Volumetric Video for Virtual Reality

Volumetric Video for Virtual Reality

Volumetric Video for virtual reality using Google Jump, Houdini, and Nuke. I love the visual aesthetic of point clouds and their ability to represent and recreate three-dimensional space. I used to bake out final gather points out of Mental Ray. I would combine them to re-create a static visual cue of the entire animation sequence. At the time, I would also use them as combined elements for lighting calculations. With Houdini, working with point clouds is just so much fun. Currently, point clouds are everywhere. We use them from storing values, geometric reconstruction, and volumetric video. I can also enjoy their pure visual beauty.

Point Clouds in Nuke from a Google Jump Camera

Depth Maps

We can now get depth maps from the Google Jump Assembler in resolutions of 8k. The depth maps allow us to implement some more advanced film techniques into virtual reality production. We can also begin to see how we will start to create new production workflows. Shortly there will be tools for handling volumetric video. We will use this for 3d reconstruction to create more immersive experiences. While Stereo VR is not “light-field,” stereo panoramas will not represent correct view-dependent light changes but allow for greater depth and parallax. Stereo VR also allows for better integration with computer-generated images. Rectifying shot stereo with CGI is very tricky and inherently has problems. In these examples, I am using the Foundry’s NukeX, Cara VR, and Ocula on the front end. Houdini from Side Effects on the back end.
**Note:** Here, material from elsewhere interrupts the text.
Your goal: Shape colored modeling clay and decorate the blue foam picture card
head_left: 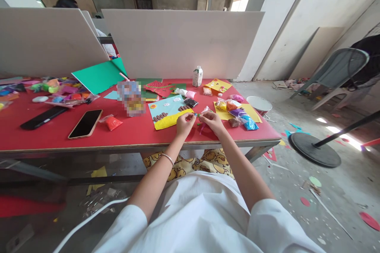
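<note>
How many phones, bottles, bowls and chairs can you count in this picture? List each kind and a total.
Phones: 2, the second dark one lying left of it
Bottles: 1
Bowls: 1
Chairs: 1
Total: 5

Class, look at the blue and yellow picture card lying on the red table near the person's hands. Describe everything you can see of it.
The picture card is a flat sheet, seemingly craft foam or paper, lying tilted on the red table. Its upper part is light blue with small white cloud shapes and an orange flower-like dot; its lower part is yellow. Dark brown textured strips sit on it. Its lower right corner lies just beside the left hand, whether touching cannot be told. The near yellow edge stops short of the table's front edge.
</note>
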Motion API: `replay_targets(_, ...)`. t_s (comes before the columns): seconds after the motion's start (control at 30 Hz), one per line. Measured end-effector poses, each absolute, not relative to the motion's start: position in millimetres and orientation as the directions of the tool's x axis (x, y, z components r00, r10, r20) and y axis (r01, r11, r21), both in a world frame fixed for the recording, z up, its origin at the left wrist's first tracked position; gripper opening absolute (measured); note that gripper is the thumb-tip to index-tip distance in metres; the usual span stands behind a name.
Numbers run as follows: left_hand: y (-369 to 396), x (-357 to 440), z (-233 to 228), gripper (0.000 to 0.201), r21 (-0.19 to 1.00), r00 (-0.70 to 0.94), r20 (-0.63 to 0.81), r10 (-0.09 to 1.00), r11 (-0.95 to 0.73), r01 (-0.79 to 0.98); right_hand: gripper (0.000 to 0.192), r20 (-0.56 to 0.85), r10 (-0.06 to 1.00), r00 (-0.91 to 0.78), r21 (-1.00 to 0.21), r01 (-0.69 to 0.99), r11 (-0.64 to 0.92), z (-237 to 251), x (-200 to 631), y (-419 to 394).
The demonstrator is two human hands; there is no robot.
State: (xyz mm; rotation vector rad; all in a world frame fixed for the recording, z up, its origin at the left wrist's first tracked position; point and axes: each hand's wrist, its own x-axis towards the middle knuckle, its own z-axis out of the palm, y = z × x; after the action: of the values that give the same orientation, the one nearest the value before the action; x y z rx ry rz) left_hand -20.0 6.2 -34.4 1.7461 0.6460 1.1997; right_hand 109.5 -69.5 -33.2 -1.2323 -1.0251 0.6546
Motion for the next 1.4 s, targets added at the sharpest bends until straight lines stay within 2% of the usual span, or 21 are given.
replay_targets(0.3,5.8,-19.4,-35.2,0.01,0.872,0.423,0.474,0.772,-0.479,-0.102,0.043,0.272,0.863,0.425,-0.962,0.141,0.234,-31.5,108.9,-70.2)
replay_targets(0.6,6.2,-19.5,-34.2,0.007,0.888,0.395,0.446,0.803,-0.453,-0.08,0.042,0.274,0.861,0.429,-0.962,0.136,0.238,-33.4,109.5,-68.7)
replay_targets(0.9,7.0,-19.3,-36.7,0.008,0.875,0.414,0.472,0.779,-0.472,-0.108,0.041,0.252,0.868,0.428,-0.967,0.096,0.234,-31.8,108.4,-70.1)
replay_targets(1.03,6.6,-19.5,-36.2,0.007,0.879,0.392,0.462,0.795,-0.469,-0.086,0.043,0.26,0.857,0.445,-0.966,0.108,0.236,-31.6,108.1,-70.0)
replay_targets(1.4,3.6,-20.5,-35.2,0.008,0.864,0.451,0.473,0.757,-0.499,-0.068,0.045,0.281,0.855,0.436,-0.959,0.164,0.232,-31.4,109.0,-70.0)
Disparity Map Generated from Depth from Cara VR in Nuke
Point Clouds Generated from Depth with Depth to Points` in Nuke

This image above the perspective of the viewing camera of the scene with both point clouds from Nuke and Houdini merged using deep and viewing through nukes viewer. Mantra rendered the 3D tree with a deep pass using the point cloud generated out of Nuke as reference geometry. This is important for correct spatial alignment of depth, as the depth, in this case, comes from the Google Jump Stitcher. The depth representation is not spatially accurate to real-world depth rather a spherically projected approximation. The most significant caveat is the 8-bit banding which can be helped by using a plug-in that would incorporate a bilateral filter that would process the points while preserving edge detail.